## [AIM OF THE EXERCISE]
The lines you need are those holding the word "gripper"; pull them from the material.

## [SUPPLIED MATERIAL]
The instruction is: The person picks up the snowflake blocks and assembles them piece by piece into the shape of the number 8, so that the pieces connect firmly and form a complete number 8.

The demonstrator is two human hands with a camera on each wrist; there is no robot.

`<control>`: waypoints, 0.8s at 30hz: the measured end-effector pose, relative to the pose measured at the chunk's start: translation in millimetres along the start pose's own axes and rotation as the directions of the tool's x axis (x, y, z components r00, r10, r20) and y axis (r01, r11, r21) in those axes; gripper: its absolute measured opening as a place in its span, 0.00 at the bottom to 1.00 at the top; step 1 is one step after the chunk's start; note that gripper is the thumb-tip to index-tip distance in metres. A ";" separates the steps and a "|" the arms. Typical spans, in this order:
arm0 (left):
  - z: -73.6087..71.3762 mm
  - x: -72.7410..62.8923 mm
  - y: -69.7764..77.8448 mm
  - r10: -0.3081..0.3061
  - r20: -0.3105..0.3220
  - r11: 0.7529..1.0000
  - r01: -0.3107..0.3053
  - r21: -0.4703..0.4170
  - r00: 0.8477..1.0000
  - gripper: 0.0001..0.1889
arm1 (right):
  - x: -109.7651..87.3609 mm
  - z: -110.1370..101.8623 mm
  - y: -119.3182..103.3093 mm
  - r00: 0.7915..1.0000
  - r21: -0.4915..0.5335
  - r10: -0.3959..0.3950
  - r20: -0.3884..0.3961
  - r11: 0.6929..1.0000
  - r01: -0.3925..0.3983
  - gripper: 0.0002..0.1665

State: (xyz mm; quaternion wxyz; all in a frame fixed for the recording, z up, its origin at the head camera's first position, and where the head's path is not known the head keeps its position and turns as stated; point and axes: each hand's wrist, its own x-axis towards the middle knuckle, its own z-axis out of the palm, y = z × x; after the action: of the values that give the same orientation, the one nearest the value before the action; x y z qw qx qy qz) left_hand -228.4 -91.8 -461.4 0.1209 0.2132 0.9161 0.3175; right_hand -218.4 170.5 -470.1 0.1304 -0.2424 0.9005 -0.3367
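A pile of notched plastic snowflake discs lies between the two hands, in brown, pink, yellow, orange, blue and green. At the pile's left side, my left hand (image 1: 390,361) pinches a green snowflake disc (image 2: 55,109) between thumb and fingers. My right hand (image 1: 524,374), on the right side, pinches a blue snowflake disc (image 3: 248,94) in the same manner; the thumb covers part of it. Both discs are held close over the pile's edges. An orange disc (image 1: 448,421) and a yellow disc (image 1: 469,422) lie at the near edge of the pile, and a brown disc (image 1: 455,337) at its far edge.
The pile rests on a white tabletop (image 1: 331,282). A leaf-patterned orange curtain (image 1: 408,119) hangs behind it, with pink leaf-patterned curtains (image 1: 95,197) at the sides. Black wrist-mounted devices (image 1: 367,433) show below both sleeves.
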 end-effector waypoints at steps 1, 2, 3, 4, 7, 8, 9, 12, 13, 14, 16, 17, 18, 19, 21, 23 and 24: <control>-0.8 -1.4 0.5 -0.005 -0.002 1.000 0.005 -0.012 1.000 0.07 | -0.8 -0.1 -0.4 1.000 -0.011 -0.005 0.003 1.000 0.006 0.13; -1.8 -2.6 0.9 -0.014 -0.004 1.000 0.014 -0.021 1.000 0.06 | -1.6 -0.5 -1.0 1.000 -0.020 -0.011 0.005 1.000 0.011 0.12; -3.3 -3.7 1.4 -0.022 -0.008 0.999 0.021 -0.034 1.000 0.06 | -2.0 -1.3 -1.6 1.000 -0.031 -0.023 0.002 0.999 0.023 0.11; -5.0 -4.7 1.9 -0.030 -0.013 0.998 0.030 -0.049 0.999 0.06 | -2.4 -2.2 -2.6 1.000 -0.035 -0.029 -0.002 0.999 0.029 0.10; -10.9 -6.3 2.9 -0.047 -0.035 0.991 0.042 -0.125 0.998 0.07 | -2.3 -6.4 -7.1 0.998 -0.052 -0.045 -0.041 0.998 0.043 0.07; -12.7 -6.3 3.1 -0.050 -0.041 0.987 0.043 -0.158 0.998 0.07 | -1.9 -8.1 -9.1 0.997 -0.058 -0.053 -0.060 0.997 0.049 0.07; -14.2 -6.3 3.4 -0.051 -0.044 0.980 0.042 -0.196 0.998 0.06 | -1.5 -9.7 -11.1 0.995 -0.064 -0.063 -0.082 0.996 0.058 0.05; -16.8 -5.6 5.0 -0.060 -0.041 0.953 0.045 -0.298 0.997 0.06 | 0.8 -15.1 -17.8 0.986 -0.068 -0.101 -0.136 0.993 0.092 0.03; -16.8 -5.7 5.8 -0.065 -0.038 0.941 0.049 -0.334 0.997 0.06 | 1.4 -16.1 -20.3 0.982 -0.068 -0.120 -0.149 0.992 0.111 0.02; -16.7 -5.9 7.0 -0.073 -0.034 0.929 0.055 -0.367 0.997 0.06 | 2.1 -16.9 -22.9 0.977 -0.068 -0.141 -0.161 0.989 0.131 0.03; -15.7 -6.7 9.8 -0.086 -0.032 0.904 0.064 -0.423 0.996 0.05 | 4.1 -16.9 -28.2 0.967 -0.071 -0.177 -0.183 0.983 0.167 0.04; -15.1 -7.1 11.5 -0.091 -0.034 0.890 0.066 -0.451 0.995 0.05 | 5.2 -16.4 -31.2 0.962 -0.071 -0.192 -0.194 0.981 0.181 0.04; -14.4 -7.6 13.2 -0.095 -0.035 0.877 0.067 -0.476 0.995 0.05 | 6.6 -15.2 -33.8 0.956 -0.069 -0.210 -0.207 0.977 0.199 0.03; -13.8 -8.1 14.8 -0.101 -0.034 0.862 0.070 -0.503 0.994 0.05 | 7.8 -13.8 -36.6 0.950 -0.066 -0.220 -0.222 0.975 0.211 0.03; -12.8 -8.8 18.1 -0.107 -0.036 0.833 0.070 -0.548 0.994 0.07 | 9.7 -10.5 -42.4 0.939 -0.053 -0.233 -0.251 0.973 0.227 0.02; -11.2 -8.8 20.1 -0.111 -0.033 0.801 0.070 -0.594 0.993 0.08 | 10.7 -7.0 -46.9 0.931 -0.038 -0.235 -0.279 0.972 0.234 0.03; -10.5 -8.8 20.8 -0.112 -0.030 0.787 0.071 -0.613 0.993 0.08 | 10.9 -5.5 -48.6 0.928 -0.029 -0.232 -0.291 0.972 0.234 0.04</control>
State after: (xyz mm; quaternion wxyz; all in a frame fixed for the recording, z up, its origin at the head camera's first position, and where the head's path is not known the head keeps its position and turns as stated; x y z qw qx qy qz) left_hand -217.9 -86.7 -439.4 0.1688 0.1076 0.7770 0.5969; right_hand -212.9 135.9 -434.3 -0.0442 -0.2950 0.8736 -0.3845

## [OUTPUT OF THE TASK]
`<control>`: waypoints, 0.8s at 30hz: the measured end-effector pose, relative to the pose measured at the chunk's start: translation in millimetres along the start pose's own axes and rotation as the directions of the tool's x axis (x, y, z components r00, r10, r20) and y axis (r01, r11, r21) in those axes; gripper: its absolute measured opening as a place in its span, 0.00 at the bottom to 1.00 at the top; step 1 is one step after the chunk's start; note that gripper is the thumb-tip to index-tip distance in metres. A ";" separates the steps and a "|" the arms. Typical spans, in this order:
  - gripper: 0.0001..0.1889
  - gripper: 0.0002..0.1665

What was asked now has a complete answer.